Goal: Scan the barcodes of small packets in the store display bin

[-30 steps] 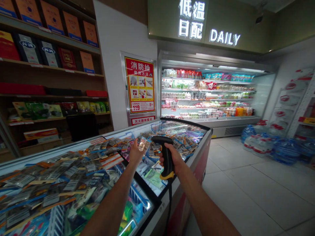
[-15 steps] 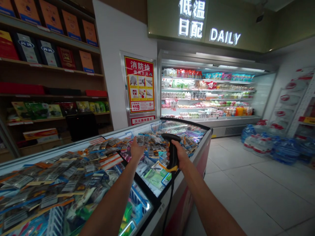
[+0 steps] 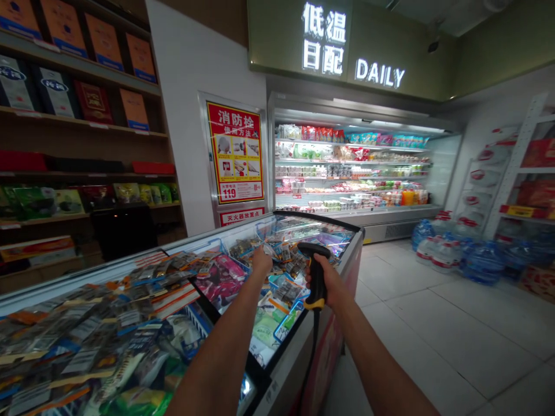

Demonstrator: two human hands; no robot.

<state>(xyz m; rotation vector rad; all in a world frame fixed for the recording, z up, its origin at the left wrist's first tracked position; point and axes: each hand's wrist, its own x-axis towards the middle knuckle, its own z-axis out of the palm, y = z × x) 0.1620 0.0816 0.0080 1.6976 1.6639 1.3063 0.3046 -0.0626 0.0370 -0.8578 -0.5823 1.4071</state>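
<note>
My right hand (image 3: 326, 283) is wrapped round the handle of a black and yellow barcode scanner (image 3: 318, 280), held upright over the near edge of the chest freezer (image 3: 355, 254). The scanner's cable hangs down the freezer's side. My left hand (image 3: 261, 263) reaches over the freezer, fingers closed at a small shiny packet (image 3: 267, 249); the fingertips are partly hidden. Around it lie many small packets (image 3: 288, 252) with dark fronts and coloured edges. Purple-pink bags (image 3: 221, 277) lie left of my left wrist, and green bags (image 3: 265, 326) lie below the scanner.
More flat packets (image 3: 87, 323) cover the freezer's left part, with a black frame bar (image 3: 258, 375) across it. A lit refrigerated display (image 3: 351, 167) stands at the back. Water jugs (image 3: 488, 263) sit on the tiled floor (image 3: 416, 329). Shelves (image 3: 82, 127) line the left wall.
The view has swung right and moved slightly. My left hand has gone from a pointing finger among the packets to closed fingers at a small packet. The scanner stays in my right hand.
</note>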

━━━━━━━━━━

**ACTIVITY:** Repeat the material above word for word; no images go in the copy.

**ANSWER SPACE:**
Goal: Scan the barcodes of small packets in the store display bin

[-30 steps] 
[-15 steps] 
[+0 steps] 

Demonstrator: two human hands; no robot.

<state>(xyz m; rotation vector rad; all in a world frame fixed for the recording, z up, its origin at the left wrist's first tracked position; point and axes: each hand's wrist, its own x-axis towards the middle knuckle, its own z-axis out of the palm, y = z × x) 0.1620 0.0816 0.0080 1.6976 1.6639 1.3063 0.3046 -0.0626 0.0370 -0.8578 -0.5823 1.4071</state>
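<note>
My right hand (image 3: 326, 283) is wrapped round the handle of a black and yellow barcode scanner (image 3: 318, 280), held upright over the near edge of the chest freezer (image 3: 355, 254). The scanner's cable hangs down the freezer's side. My left hand (image 3: 261, 263) reaches over the freezer, fingers closed at a small shiny packet (image 3: 267, 249); the fingertips are partly hidden. Around it lie many small packets (image 3: 288, 252) with dark fronts and coloured edges. Purple-pink bags (image 3: 221, 277) lie left of my left wrist, and green bags (image 3: 265, 326) lie below the scanner.
More flat packets (image 3: 87, 323) cover the freezer's left part, with a black frame bar (image 3: 258, 375) across it. A lit refrigerated display (image 3: 351, 167) stands at the back. Water jugs (image 3: 488, 263) sit on the tiled floor (image 3: 416, 329). Shelves (image 3: 82, 127) line the left wall.
The view has swung right and moved slightly. My left hand has gone from a pointing finger among the packets to closed fingers at a small packet. The scanner stays in my right hand.
</note>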

That concludes the output.